Русская путешественница развернула свиток и быстро просмотрела текст, совсем недлинный, написанный по-арабски. С первых строк становилось ясно, что это — фальшивка, причем сработанная довольно грубо.
— Бахадыр-Гирей давно пойман и помещен под арест в деревне Катарша-Сарай, — сказала она.
— Это мне известно, Анастасия-ханым.
— Тогда почему вы не расстреляли всадников Казы-Гирея прямо на дороге? Или не заманили их в вашу усадьбу, отлично укрепленную, и там не взяли в плен? Честно говоря, сие было бы лучше, нежели простое уничтожение… Но вы отпустили их, не так ли?
— Да, они ускакали прочь.
— Достопочтенный Абдулла, я не понимаю вашего поступка.
Каймакам встал и в сильнейшем волнении прошелся перед Анастасией по комнате.

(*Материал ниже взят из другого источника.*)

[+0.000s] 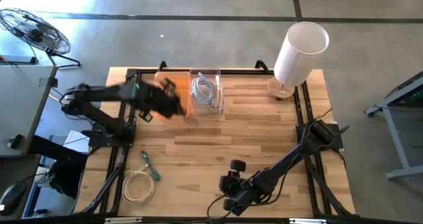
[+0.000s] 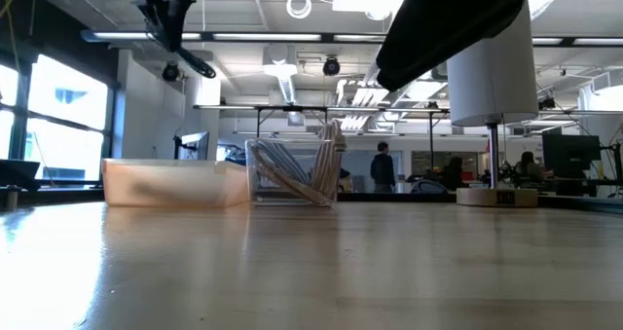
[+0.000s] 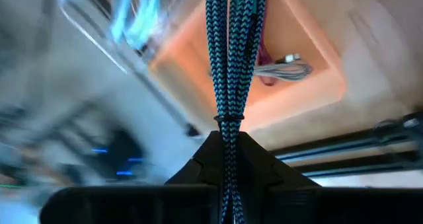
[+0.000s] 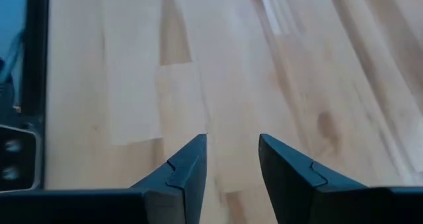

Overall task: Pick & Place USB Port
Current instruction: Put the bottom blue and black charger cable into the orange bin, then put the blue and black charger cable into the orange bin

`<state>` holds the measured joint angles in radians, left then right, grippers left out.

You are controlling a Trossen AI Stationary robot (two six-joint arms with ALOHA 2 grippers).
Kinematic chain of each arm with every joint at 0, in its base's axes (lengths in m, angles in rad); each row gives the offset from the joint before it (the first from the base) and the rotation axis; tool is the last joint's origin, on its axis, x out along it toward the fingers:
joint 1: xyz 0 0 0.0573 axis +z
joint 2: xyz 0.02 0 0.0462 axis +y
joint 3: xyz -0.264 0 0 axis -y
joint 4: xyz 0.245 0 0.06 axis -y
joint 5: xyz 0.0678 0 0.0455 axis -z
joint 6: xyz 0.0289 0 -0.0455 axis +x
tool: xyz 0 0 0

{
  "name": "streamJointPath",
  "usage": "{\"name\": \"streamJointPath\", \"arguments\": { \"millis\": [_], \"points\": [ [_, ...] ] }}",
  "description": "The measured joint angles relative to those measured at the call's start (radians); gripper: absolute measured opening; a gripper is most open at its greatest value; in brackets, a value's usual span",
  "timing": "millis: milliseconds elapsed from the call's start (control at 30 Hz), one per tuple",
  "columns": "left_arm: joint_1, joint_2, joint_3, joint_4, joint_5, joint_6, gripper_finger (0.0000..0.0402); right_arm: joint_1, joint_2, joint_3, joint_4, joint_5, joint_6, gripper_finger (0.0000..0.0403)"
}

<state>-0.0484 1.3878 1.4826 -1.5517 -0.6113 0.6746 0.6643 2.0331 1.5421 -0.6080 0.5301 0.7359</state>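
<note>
My left gripper (image 3: pixel 228 137) is shut on a blue braided cable bundle (image 3: pixel 231 52) and hovers above the orange bin (image 3: pixel 198 62), which stands near the table's far edge (image 1: pixel 168 85). A grey-white cable (image 3: pixel 284 69) and a pink one lie in that bin. In the high view the left gripper (image 1: pixel 173 104) is blurred beside the clear bin (image 1: pixel 206 92), which holds a white cable. My right gripper (image 4: pixel 231 148) is open over bare wood near the table's near edge (image 1: pixel 230 183). My left gripper pinches the blue braided cable bundle between its two fingers, just behind the small tie (image 3: pixel 228 120) that binds its strands. The fingers come from above, pointing down. The bundle is lifted clear and hangs below the fingers over the orange bin, its several strands running straight.
A white lamp (image 1: pixel 297 49) stands at the far right corner. A coiled white cable (image 1: pixel 137 186) and a teal cable (image 1: pixel 149 164) lie near the left near corner. In the low view the orange bin (image 2: pixel 175 184) and the clear bin (image 2: pixel 292 174) stand side by side.
</note>
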Motion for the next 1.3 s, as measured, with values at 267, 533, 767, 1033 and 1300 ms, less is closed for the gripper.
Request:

Он чувствовал правоту русской путешественницы. Однако сразу ответить на ее вопросы не мог. Он и сам задавал их себе, но только уже в то время, когда смотрел вслед бунтовщикам, резвым галопом уходившим по дороге. Даже в тот миг он почему-то их боялся.
— Трудно объяснять, — наконец произнес ханский вельможа. — Все-таки я — не воин. Я не умею устраивать засады, погони, атаки. Я чиновник и привык вести дела сугубо мирными способами…

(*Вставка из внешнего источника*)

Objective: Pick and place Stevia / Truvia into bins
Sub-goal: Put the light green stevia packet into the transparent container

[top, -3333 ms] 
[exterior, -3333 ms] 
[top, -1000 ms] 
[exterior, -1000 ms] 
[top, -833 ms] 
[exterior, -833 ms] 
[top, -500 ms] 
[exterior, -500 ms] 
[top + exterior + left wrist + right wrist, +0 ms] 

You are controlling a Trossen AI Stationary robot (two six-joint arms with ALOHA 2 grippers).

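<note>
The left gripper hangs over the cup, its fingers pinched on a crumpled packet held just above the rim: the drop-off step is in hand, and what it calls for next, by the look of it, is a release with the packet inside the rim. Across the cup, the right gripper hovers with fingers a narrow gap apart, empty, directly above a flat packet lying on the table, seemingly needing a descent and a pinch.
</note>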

Аржанова слушала брата прекрасной Рабие и верила его словам. Не собирался он обманывать Флору. Потому она сожалела о своем жестком выпаде. Сражение с наемниками мухабарата ему — да и не только ему — действительно не по силам. Но он доказал преданность России уже хотя бы тем, что явился к Анастасии с фирманом Бахадыр-Гирея и откровенно рассказал о встрече с османским шпионом. Он предупредил ее, а тот, кто предупрежден, — вооружен. Спасибо за это каймакаму округа Гёзлёве!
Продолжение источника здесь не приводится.